Try it: When you write out the listing, keep every character and omit the pictures.

Data block:
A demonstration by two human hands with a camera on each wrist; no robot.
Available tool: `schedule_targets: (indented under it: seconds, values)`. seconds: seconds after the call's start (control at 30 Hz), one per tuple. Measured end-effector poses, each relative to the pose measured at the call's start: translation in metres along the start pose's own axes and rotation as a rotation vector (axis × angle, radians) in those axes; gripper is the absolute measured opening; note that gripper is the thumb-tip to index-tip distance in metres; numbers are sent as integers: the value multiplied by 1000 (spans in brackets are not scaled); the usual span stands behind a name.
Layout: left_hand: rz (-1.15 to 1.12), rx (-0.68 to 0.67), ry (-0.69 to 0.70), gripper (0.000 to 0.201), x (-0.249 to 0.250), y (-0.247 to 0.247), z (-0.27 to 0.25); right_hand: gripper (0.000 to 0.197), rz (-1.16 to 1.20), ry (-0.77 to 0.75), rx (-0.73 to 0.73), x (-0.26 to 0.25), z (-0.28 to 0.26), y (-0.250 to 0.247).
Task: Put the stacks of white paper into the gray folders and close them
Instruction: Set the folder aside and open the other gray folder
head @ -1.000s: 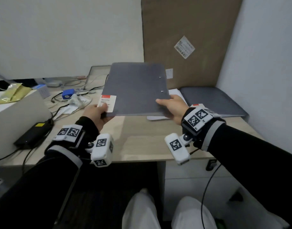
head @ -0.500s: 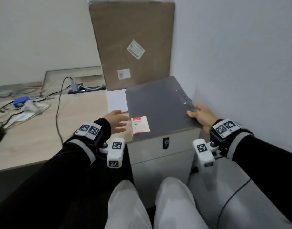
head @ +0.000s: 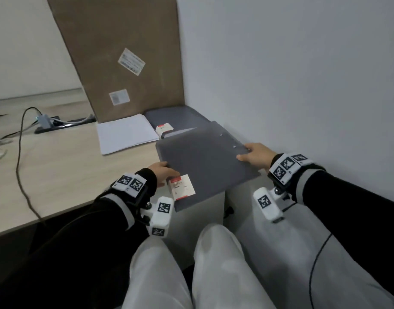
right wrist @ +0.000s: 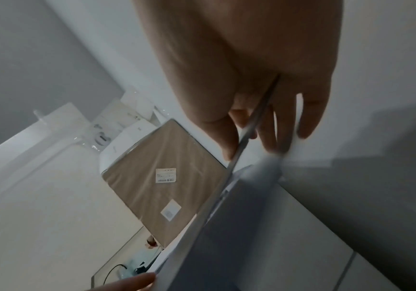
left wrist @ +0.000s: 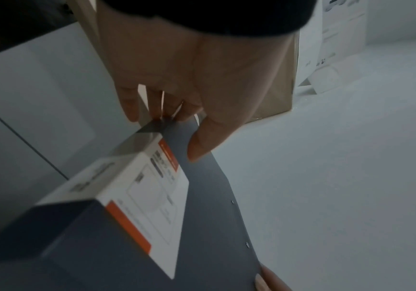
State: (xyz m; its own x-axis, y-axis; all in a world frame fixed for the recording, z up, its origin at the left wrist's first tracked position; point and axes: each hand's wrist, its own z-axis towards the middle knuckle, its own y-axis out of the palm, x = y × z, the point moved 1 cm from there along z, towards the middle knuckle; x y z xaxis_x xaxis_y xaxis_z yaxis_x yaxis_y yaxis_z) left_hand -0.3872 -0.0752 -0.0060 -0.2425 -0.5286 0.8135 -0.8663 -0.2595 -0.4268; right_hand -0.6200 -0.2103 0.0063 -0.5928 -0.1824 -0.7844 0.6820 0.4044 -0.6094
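Both hands hold a closed gray folder [head: 205, 161] at the desk's right front corner. Its far corner overlaps a second gray folder [head: 176, 117] by the wall, and its near corner juts past the desk edge. My left hand [head: 169, 172] pinches the left corner beside the red-and-white label [head: 182, 187], thumb [left wrist: 199, 145] on top and fingers beneath. My right hand [head: 245, 153] pinches the right edge near the rivets, with the folder edge [right wrist: 246, 137] between its thumb and fingers. A stack of white paper [head: 127, 133] lies left of the rear folder.
A tall cardboard box [head: 120, 56] leans against the wall behind the paper. A power strip with cables [head: 46, 123] lies at the back left of the wooden desk [head: 57, 172]. The white wall is close on the right. A white cabinet [head: 202, 210] stands under the desk corner.
The folder has travelled from the desk's middle to its right front corner and come lower. My left hand, loose beside the label half a second ago, now pinches the corner. The view swung right.
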Motion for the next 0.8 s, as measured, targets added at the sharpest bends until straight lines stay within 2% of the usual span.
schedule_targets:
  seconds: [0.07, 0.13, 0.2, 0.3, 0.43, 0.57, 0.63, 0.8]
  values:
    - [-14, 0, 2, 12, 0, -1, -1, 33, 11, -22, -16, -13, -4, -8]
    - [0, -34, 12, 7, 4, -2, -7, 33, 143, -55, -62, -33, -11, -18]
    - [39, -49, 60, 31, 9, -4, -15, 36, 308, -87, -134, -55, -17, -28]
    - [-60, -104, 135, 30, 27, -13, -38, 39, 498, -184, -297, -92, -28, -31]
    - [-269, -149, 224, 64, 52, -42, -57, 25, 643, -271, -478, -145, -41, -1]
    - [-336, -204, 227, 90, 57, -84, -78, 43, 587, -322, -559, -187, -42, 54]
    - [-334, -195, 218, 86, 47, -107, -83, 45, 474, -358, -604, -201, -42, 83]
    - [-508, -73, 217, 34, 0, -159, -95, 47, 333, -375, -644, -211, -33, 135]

Exercise output:
A demonstration by two human hands with a camera on each wrist; no robot.
Available tool: `schedule_targets: (indented under it: seconds, values)`. seconds: seconds after the call's start (control at 30 Hz), one per tuple. Measured end-effector poses, each relative to the pose measured at the call's start: translation in metres along the start pose's own axes and rotation as a rotation vector (axis × angle, radians) in those axes; gripper is the absolute measured opening; note that gripper is the thumb-tip to index-tip distance in metres; numbers are sent as integers: the value multiplied by 1000 (spans in brackets are not scaled); the usual span stands behind a name.
Layout: left_hand: rz (-1.15 to 1.12), rx (-0.68 to 0.67), ry (-0.69 to 0.70), gripper (0.000 to 0.201), x (-0.249 to 0.250), y (-0.247 to 0.247), z (-0.27 to 0.25); right_hand: gripper (0.000 to 0.197), rz (-1.16 to 1.20), ry (-0.77 to 0.75), rx (-0.73 to 0.73), x (-0.26 to 0.25), z (-0.28 to 0.26), y (-0.250 to 0.247).
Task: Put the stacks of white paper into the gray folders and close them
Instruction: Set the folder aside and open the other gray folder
head @ -1.000s: 
head @ -0.500s: 
head @ +0.000s: 
right wrist @ +0.000s: 
left wrist @ +0.000s: 
State: (xyz m; its own x-axis, y-axis; all in a world frame fixed for the recording, z up, its origin at the left wrist's first tracked position; point and axes: each hand's wrist, its own z-axis towards the middle knuckle, its own y-axis out of the palm, x = y × z, the point moved 1 cm from there along z, towards the middle knuckle; x y z xaxis_x xaxis_y xaxis_z yaxis_x yaxis_y yaxis_z) left_hand -0.3872 -0.0752 -0.0060 -0.2425 -0.5286 0.8135 -0.8663 -0.2595 -0.4268; right_hand -0.6200 -0.2103 0.0063 -0.5928 -0.1824 -0.7844 0.6820 0.4044 -0.6094
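Both hands hold a closed gray folder [head: 205, 161] at the desk's right front corner. Its far corner overlaps a second gray folder [head: 176, 117] by the wall, and its near corner juts past the desk edge. My left hand [head: 169, 172] pinches the left corner beside the red-and-white label [head: 182, 187], thumb [left wrist: 199, 145] on top and fingers beneath. My right hand [head: 245, 153] pinches the right edge near the rivets, with the folder edge [right wrist: 246, 137] between its thumb and fingers. A stack of white paper [head: 127, 133] lies left of the rear folder.
A tall cardboard box [head: 120, 56] leans against the wall behind the paper. A power strip with cables [head: 46, 123] lies at the back left of the wooden desk [head: 57, 172]. The white wall is close on the right. A white cabinet [head: 202, 210] stands under the desk corner.
The folder has travelled from the desk's middle to its right front corner and come lower. My left hand, loose beside the label half a second ago, now pinches the corner. The view swung right.
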Motion for the next 0.8 s, as measured, targets added at the sharpest bends until straight lines stay within 2% of the usual span.
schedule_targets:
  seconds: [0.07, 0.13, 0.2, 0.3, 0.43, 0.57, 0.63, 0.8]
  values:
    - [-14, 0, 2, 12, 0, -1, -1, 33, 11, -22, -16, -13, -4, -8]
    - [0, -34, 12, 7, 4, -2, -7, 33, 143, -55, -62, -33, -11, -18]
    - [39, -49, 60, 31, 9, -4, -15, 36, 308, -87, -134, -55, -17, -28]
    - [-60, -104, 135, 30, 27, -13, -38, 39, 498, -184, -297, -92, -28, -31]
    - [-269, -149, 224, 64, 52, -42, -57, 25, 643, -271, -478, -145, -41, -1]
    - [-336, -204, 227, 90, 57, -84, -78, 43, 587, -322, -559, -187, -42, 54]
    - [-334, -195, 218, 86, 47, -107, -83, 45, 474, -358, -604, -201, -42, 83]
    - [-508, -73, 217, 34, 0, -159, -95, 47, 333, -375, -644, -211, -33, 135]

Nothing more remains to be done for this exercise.